→ **EXERCISE DETAILS**:
Copy each line of the listing below where the word "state" turns up.

→ **RECORDED DATA**:
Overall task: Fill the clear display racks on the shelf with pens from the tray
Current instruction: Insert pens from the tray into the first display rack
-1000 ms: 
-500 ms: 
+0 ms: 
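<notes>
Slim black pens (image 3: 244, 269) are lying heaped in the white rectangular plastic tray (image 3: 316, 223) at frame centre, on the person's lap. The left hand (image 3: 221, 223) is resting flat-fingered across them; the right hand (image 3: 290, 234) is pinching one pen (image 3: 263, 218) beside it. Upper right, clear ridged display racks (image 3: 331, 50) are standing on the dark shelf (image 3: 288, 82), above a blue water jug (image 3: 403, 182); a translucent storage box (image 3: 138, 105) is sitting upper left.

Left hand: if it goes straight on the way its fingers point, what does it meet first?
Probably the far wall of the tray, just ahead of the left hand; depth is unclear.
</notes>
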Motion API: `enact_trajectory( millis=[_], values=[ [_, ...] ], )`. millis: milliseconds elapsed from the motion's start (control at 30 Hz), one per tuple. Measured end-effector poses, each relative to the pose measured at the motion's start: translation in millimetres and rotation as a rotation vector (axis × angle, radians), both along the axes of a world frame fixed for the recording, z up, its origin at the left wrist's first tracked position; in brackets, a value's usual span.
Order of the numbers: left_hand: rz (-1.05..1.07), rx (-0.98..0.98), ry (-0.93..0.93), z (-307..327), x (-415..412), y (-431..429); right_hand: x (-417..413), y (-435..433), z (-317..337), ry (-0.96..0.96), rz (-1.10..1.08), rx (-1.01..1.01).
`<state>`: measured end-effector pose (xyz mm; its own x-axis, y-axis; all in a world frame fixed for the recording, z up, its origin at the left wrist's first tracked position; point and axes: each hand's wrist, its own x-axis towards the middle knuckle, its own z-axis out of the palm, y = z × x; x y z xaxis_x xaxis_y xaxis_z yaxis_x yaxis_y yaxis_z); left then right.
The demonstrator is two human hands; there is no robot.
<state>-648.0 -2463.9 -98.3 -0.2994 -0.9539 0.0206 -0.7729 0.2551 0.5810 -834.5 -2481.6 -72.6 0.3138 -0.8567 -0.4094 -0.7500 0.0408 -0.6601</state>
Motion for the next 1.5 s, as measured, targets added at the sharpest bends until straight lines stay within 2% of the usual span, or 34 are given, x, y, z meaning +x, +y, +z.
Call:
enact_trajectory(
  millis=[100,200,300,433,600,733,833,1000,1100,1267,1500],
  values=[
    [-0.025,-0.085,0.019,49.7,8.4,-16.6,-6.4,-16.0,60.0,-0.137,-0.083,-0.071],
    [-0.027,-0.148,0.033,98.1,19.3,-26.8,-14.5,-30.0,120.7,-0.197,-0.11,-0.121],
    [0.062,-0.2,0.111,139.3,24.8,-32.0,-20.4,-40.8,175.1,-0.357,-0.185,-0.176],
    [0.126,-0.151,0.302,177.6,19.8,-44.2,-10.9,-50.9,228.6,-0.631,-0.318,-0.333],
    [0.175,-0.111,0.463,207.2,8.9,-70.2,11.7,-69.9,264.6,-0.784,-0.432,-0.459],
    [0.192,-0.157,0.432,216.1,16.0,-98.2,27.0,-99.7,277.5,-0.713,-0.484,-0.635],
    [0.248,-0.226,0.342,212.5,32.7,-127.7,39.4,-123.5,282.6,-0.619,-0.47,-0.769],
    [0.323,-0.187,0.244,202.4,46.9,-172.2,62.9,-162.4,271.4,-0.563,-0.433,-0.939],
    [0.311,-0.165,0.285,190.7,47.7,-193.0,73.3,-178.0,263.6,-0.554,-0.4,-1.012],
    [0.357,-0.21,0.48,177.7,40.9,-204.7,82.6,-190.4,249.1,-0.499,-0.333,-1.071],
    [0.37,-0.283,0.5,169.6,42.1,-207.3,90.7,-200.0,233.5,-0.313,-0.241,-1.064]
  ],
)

→ **OUTPUT OF THE EXERCISE**:
`<state>`: measured end-effector pose (xyz mm; its own x-axis, y-axis; all in a world frame fixed for the recording, z up, its origin at the left wrist's first tracked position; point and axes: each hand's wrist, its own x-axis towards the middle knuckle, its own z-axis out of the palm, y = z × x; x y z xaxis_x xaxis_y xaxis_z yaxis_x yaxis_y yaxis_z); left then right.
<state>-648.0 -2463.9 -98.3 -0.2994 -0.9539 0.0206 -0.7729 0.2551 0.5810 -834.5 -2481.6 -72.6 0.3138 -0.8567 -0.4094 -0.7500 0.0408 -0.6601</state>

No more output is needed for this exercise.